#### What is required
Could you please return each line of the data that has the word "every"?
[[ Provided entries, beginning ]]
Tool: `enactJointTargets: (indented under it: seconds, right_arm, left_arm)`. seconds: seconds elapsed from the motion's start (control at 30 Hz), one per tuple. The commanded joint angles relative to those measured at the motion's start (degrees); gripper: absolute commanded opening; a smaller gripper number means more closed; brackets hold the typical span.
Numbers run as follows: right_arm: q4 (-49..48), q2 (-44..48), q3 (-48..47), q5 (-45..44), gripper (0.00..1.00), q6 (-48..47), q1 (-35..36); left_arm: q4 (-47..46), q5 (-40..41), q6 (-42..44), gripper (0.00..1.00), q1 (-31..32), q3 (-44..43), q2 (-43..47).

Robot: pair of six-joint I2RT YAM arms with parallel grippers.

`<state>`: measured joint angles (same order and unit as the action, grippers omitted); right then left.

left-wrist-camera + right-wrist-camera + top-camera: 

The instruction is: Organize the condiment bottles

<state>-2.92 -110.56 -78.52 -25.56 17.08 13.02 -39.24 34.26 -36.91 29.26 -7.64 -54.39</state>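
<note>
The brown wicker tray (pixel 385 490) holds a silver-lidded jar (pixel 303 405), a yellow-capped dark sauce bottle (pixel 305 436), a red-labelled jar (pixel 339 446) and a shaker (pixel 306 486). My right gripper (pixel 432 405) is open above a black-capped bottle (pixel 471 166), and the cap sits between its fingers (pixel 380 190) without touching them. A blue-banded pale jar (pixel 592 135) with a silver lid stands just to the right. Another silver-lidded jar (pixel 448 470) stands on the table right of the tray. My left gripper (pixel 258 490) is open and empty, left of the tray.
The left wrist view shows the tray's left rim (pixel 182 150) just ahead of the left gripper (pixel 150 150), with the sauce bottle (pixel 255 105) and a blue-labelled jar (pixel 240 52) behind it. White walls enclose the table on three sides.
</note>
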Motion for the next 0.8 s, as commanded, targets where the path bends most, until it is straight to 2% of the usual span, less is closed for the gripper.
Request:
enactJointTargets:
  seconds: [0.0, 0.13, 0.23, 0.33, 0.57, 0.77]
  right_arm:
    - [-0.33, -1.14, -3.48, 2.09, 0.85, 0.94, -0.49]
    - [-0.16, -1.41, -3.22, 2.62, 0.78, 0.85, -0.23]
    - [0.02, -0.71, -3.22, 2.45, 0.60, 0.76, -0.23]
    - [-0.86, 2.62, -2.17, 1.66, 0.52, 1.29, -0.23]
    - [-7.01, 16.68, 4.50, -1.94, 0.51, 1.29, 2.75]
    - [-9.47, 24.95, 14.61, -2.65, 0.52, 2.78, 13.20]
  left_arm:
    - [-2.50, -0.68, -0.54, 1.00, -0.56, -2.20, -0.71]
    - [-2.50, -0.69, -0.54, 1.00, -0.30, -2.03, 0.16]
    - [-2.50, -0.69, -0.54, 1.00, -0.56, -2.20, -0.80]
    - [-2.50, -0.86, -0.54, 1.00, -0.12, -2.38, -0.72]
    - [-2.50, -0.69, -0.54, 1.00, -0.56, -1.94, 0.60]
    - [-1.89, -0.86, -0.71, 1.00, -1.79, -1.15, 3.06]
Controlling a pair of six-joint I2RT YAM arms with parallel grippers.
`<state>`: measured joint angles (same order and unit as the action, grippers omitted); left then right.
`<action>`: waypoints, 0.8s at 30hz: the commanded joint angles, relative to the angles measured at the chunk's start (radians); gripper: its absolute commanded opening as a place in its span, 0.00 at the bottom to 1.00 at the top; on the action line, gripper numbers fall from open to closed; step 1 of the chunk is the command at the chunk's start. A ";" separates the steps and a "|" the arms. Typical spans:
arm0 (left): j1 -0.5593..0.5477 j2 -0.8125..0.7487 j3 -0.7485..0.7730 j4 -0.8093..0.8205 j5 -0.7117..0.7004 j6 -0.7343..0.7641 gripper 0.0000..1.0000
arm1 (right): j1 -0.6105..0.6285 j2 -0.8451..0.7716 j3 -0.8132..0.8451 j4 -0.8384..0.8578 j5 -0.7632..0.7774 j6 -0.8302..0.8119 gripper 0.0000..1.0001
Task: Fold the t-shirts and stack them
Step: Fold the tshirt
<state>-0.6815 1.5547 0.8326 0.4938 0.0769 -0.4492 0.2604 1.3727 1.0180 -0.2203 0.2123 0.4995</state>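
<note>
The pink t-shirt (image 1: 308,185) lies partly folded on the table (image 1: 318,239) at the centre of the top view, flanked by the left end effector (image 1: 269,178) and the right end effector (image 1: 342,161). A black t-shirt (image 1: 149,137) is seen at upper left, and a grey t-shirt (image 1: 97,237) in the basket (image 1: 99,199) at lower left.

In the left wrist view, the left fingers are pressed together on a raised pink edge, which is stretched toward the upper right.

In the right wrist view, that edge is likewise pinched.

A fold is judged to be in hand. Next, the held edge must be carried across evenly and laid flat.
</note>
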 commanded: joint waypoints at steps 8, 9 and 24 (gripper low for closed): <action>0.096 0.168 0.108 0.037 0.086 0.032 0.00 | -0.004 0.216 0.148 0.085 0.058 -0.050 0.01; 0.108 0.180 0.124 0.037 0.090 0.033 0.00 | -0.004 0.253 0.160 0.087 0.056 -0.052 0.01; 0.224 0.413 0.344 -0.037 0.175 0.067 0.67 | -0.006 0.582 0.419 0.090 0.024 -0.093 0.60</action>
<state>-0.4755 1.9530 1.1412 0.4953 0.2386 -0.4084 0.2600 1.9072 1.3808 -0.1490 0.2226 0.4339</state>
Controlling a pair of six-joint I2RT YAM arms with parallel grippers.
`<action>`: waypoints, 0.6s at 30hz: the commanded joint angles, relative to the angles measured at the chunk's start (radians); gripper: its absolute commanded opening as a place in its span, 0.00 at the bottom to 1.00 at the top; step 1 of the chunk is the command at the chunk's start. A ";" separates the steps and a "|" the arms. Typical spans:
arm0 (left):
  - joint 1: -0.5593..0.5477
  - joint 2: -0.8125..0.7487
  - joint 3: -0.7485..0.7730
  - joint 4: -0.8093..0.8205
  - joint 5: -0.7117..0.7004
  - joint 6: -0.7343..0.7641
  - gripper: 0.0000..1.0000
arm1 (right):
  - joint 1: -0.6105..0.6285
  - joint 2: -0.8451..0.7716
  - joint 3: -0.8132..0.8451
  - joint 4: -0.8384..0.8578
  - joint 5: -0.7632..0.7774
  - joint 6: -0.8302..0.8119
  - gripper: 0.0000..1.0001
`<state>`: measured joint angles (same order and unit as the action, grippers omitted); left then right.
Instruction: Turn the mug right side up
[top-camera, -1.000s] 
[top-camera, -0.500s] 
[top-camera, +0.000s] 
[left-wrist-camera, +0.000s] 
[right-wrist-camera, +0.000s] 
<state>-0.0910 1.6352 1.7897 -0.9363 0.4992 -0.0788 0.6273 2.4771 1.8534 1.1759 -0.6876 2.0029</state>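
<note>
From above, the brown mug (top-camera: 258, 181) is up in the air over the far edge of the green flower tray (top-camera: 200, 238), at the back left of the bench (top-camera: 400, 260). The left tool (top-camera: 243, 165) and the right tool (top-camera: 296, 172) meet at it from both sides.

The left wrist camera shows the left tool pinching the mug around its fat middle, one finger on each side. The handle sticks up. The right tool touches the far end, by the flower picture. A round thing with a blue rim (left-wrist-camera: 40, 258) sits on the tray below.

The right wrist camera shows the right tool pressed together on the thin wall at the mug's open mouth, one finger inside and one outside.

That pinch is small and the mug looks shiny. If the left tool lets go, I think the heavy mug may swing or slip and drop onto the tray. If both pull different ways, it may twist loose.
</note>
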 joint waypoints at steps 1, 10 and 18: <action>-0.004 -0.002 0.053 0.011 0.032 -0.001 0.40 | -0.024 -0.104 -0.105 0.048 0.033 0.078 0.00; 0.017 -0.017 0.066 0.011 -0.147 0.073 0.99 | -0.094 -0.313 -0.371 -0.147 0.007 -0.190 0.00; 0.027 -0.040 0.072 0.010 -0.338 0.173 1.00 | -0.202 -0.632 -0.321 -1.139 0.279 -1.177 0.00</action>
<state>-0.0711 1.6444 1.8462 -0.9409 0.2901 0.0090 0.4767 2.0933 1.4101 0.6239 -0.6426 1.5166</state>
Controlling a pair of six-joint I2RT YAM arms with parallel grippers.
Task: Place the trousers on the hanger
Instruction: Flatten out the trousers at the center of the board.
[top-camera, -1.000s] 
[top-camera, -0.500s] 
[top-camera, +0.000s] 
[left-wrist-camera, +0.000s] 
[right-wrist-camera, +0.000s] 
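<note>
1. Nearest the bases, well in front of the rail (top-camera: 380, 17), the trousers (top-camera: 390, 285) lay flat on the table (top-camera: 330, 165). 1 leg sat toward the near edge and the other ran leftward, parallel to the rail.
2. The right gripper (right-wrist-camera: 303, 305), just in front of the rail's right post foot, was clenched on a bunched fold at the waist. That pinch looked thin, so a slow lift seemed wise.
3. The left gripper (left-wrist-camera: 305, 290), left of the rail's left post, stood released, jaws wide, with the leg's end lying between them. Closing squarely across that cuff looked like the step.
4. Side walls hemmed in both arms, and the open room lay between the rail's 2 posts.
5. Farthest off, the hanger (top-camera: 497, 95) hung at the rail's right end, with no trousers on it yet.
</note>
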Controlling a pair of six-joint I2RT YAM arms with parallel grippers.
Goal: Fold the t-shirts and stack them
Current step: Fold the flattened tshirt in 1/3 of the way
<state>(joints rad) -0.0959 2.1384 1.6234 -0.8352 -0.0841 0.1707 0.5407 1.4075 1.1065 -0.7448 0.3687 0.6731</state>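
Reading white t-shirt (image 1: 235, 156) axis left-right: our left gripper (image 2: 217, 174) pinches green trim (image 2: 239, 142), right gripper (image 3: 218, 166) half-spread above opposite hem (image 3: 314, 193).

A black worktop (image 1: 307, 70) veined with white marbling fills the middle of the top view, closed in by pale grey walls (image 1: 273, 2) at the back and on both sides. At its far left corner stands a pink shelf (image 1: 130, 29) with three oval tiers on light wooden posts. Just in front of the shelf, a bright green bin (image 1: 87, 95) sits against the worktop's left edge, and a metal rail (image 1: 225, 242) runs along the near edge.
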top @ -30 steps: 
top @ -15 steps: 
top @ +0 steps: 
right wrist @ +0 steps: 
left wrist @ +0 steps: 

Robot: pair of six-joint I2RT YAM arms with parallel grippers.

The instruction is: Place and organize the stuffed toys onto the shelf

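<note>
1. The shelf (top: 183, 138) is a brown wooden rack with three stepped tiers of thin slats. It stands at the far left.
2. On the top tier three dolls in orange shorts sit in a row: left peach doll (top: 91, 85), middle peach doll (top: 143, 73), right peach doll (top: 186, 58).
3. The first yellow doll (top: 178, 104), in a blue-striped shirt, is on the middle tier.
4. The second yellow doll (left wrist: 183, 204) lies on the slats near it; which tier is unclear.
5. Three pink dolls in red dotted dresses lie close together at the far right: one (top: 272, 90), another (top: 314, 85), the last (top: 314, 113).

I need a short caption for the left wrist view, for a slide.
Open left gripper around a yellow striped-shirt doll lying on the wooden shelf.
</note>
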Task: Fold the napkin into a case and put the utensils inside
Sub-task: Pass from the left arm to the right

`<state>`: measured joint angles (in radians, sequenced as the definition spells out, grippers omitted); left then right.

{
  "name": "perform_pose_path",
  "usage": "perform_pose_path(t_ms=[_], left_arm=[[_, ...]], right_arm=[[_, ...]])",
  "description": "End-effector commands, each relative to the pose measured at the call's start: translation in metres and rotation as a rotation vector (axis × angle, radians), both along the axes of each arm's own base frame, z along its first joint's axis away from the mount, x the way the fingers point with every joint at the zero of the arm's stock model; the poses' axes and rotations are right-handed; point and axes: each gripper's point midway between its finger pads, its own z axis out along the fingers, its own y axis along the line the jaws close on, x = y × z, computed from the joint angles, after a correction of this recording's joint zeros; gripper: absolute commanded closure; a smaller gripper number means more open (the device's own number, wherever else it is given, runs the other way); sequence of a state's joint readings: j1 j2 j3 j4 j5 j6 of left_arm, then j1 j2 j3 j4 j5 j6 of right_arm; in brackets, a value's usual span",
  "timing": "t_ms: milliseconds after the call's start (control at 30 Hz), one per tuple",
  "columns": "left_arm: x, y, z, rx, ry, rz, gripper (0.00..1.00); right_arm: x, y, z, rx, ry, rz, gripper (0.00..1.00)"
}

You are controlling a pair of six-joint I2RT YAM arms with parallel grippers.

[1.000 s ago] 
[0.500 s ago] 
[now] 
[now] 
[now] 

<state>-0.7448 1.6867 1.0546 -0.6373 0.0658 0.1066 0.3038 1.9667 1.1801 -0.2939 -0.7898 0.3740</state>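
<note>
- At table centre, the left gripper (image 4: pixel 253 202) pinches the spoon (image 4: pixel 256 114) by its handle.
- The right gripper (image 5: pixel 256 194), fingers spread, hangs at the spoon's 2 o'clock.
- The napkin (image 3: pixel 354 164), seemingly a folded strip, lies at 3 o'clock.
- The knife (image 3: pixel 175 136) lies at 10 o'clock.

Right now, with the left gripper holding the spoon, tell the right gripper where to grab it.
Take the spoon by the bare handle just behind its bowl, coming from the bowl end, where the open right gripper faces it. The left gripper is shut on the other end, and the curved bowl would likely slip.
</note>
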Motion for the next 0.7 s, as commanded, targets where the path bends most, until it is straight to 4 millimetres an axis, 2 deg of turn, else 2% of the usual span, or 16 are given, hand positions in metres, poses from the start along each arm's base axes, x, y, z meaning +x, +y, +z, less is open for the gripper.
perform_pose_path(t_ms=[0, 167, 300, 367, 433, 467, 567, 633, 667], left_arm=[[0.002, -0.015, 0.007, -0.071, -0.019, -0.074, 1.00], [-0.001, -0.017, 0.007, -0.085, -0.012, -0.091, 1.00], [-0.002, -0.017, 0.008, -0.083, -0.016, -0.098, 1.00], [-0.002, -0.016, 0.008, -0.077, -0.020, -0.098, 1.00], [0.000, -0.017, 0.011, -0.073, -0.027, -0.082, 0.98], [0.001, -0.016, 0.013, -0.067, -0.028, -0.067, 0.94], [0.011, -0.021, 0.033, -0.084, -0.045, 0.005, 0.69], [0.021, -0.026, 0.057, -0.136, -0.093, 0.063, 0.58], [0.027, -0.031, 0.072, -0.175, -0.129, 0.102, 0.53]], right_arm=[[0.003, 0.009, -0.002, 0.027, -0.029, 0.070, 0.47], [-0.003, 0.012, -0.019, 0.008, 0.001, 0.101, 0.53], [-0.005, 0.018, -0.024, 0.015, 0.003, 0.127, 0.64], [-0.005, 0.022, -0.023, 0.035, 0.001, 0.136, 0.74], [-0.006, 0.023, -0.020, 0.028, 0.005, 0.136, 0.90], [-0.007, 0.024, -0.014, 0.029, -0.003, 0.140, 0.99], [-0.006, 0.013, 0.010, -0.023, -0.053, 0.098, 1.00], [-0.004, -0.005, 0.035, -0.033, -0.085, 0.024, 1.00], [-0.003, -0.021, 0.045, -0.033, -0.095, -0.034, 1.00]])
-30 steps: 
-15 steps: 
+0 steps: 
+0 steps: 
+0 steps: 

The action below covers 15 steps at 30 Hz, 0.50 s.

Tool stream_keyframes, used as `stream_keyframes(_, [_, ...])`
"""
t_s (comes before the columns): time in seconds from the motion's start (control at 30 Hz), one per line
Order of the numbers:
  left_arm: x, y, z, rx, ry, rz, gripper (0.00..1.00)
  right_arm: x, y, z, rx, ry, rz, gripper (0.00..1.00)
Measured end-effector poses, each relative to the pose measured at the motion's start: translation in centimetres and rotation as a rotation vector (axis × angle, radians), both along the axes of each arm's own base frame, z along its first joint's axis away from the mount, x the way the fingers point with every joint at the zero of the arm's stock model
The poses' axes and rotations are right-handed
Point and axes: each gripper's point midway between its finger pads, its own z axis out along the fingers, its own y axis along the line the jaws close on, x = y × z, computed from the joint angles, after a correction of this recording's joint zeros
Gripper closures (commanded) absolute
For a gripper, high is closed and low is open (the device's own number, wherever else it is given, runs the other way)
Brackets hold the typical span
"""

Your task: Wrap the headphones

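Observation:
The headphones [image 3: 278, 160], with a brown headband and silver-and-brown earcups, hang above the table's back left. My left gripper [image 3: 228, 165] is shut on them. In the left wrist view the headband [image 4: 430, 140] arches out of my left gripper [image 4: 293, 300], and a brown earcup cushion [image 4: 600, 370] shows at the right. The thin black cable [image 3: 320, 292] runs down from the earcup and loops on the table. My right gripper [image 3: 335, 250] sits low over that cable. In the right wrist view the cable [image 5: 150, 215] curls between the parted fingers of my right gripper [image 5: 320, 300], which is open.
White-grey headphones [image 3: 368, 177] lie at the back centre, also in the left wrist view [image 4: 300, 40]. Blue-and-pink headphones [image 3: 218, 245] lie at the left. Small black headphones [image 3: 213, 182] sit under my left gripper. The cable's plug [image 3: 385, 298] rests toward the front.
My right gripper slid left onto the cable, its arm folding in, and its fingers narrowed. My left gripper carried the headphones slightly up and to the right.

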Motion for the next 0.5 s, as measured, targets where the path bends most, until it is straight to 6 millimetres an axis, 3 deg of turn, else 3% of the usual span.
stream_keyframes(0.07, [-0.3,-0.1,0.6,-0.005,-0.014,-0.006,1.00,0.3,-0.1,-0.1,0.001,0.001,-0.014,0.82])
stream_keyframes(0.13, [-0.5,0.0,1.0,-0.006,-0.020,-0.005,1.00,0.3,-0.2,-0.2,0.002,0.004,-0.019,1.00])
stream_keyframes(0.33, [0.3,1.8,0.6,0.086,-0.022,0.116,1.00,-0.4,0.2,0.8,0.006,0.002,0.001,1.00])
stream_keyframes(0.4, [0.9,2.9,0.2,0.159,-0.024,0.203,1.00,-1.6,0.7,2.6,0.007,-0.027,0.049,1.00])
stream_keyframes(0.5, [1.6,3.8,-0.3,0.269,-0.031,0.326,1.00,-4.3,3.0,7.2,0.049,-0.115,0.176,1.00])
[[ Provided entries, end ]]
#### Answer for the task
  "description": "End-effector commands, each relative to the pose measured at the call's start: translation in metres and rotation as a rotation vector (axis × angle, radians), both along the axes of each arm's own base frame, z along its first joint's axis away from the mount, x the way the fingers point with every joint at the zero of the arm's stock model; the poses' axes and rotations are right-handed; point and axes: each gripper's point midway between its finger pads, its own z axis out along the fingers, its own y axis along the line the jaws close on, x = y × z, computed from the joint angles, after a correction of this recording's joint zeros; gripper: absolute commanded closure; a smaller gripper number means more open (the device's own number, wherever else it is given, runs the other way); sequence of a state's joint readings: j1 j2 j3 j4 j5 j6 of left_arm, then j1 j2 j3 j4 j5 j6 of right_arm; in brackets, a value's usual span",
Measured end-effector poses, each relative to the pose measured at the motion's start: translation in centimetres and rotation as a rotation vector (axis × angle, radians), both along the axes of each arm's own base frame, z along its first joint's axis away from the mount, x the way the fingers point with every joint at the zero of the arm's stock model

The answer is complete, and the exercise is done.